Pendant plus de trois minutes silencieuses en plan fixe, Bas Jan Ader apparaît face caméra, en larmes, le visage crispé par l’intensité de l’émotion dont il semble être saisi. Le carton inaugural fait fonction de programme : « I’m too sad to tell you ». Si la cause de son affliction est ineffable, la déchirure qu’elle provoque en lui est-elle partageable ? Issue d’une série éponyme comprenant également des photographies et un ensemble de cartes postales adressées à des amis, cette vidéo est sans doute l’œuvre la plus célèbre de l’artiste néerlandais, né en 1942. Émigré en Californie dès 1963, Jan Ader apparaît comme une comète fulgurante dans le paysage artistique de l’époque, dominé par l’art conceptuel et la performance. Derrière le comique burlesque des situations dans lesquelles il se met en scène, notamment en faisant choir son corps en divers endroits, transparait une quête existentielle ; une interrogation de la condition humaine par l’absurde dont la réception est, rétrospectivement, difficilement séparable de la biographie de son auteur, disparût en mer à 33 ans au cours d’une performance intitulée In Search of the Miraculous.
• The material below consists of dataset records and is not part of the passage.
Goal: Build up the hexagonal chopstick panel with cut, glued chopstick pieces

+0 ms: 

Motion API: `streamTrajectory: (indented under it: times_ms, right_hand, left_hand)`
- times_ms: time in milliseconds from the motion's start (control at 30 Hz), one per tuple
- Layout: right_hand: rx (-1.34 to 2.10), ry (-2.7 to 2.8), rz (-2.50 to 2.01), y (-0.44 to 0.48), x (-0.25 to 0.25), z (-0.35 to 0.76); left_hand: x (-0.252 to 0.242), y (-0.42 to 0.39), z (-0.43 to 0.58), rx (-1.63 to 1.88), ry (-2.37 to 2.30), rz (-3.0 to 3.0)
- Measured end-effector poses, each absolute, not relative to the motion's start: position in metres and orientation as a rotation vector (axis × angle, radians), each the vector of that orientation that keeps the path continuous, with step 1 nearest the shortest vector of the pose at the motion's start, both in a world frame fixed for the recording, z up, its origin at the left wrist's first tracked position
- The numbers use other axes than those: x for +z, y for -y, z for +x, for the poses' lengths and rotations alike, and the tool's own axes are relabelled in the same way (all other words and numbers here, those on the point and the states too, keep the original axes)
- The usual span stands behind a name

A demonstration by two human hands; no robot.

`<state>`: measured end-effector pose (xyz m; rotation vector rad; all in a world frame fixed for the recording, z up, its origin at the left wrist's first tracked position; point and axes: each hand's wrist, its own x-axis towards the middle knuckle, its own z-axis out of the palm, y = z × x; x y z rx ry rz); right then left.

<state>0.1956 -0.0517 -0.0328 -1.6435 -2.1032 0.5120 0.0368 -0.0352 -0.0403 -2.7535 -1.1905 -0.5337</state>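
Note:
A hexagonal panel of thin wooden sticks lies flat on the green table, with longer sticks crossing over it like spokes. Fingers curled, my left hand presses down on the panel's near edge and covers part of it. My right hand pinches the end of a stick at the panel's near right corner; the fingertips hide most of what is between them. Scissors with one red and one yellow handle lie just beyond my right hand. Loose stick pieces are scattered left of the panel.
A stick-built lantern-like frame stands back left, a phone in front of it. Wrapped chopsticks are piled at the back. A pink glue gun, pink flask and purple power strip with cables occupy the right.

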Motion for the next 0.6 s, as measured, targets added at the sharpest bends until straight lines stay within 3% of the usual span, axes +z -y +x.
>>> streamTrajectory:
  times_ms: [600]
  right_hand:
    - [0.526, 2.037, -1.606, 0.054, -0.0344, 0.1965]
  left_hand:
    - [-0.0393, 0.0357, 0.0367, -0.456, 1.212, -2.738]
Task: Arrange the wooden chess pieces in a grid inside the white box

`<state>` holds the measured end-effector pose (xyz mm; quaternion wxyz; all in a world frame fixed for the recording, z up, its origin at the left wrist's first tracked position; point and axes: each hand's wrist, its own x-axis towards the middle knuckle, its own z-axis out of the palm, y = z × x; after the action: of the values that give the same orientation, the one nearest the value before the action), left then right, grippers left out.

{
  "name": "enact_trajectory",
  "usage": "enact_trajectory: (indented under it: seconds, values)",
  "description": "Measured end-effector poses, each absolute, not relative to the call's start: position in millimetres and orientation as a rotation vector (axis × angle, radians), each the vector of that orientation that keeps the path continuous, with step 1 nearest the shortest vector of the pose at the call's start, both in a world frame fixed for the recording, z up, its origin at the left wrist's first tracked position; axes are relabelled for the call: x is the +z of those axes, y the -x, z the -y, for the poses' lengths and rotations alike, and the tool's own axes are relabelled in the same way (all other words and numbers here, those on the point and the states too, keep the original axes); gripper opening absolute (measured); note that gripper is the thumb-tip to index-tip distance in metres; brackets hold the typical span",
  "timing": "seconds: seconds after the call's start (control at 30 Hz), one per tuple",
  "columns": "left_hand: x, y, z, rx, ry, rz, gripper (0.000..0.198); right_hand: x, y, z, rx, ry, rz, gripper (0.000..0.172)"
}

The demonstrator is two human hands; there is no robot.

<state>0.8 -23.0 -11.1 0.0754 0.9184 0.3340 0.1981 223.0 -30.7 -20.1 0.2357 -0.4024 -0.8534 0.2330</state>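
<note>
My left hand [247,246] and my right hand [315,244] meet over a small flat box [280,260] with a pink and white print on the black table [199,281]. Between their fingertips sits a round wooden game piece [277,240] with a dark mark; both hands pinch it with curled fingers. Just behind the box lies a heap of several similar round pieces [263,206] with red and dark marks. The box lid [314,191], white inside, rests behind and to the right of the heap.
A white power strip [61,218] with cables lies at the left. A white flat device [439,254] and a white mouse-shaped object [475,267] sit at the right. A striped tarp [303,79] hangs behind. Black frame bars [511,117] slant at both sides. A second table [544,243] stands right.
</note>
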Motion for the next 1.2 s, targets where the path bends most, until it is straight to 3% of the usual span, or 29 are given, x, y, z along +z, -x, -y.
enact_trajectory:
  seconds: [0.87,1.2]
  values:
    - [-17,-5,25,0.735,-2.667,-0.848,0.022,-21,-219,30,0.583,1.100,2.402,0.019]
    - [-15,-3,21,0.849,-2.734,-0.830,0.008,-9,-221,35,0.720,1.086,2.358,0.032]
« Ce dont on ne peut parler, il faut le taire2. »  Conscient qu’il ne saurait mettre en mots sa souffrance sans la trahir, Jan Ader fait un choix autre en montrant ici, avec une grande économie de moyens, combien la représentation peut servir l’expression de l’indicible. L’artiste, dont on sait qu’il était féru de philosophie, eût un temps le projet d’ajouter les phrases suivantes au dos des cartes postales de la série : « The space between us fills my heart with intolerable grief / The thoughts of our inevitable and separate deaths fills my heart with intolerable grief ». Si nous ne pouvons affirmer qu’il ait eu une réelle connaissance des écrits de Georges Bataille3, certains aspects essentiels de son œuvre semblent pourtant s’en faire l’écho. Avec Acéphale, Bataille révélait que « la communauté des vivants est celle que soude l’angoissante promesse faite à chacun et à tous de mourir4 ». Or, comme le précisa Jean-Luc Nancy, « si la communauté est révélée dans la mort d’autrui, c’est que la mort elle-même est la véritable communauté des êtres mortels : leur communion impossible5 ». Par la suite, dans L’expérience intérieure, Bataille a exprimé combien l’expérience est « un voyage au bout du possible de l’homme » ; une « mise à l’épreuve, dans la fièvre et l’angoisse, de ce qu’un homme sait du fait d’être » nécessitant d’être éprouvée, car « ce n’est que du dedans (…) qu’elle apparaît unissant ce que la pensée discursive doit séparer ». S’ouvrir à une expérience telle passe par la dramatisation de l’existence, par la plongée dans une angoisse où les larmes peuvent aussi tourner au rire, et exige de l’homme qu’il se libère de la « perversion poétique » des mots afin d’atteindre la part muette, insaisissable, en lui. Si « la seule vérité de l’homme, enfin entrevue, est d’être une supplication sans réponse », l’extrême n’est pour autant pleinement atteint que s’il est communiqué. Rarement une œuvre aura aussi intensément incarné, comme I’m too sad to tell you, cette difficulté à partager « la souffrance s’avouant du désintoxiqué ».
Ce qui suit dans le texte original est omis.